Financial Times Friday: Crude oil shock

Lex Column
Oil is selling for less than $10 a barrel, metals prices are depressed and now the benchmark commodities futures index has dropped to its lowest level for more than 20 years.
In one sense this is nothing new. The trend in commodity prices has been relentlessly downwards - look through the cycles and each floor is lower than the previous one. Metal prices have been falling by 1-3 per cent a year in real terms over the past decade, and crude is back to where it was before the first oil shock in real terms. The reason is that producers, particularly in the west, have reduced costs and passed on much of the benefit. More recently, however, this trend has been compounded by Asia's slump, which has exposed the structural overcapacity in markets like nickel and oil.

So far, lower commodity prices have been a huge boon to a shaky global economy by keeping a lid on inflation.

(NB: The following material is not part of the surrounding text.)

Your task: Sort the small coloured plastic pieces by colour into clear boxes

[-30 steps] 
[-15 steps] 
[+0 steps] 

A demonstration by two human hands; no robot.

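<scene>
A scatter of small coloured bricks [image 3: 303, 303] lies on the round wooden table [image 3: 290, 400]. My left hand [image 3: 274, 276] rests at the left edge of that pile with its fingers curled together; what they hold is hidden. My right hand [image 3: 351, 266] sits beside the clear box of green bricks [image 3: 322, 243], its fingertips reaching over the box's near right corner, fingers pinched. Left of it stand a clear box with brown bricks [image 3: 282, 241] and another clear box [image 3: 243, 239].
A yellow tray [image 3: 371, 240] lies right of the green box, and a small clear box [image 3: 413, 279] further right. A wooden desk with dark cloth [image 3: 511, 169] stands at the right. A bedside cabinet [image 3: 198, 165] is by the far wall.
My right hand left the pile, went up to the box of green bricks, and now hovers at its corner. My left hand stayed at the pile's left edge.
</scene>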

But they are now falling so fast that their impact could turn from disinflationary to outright deflationary. There is already evidence of a spiral where producers are dumping stocks in anticipation of lower prices. And current price levels are creating huge hangovers for Latin American and Middle Eastern economies that rely on oil and copper. Eventually, the cycle should prove self-correcting: loss-making producers will not build the new capacity needed to satisfy recovering demand. But there is much pain to face first.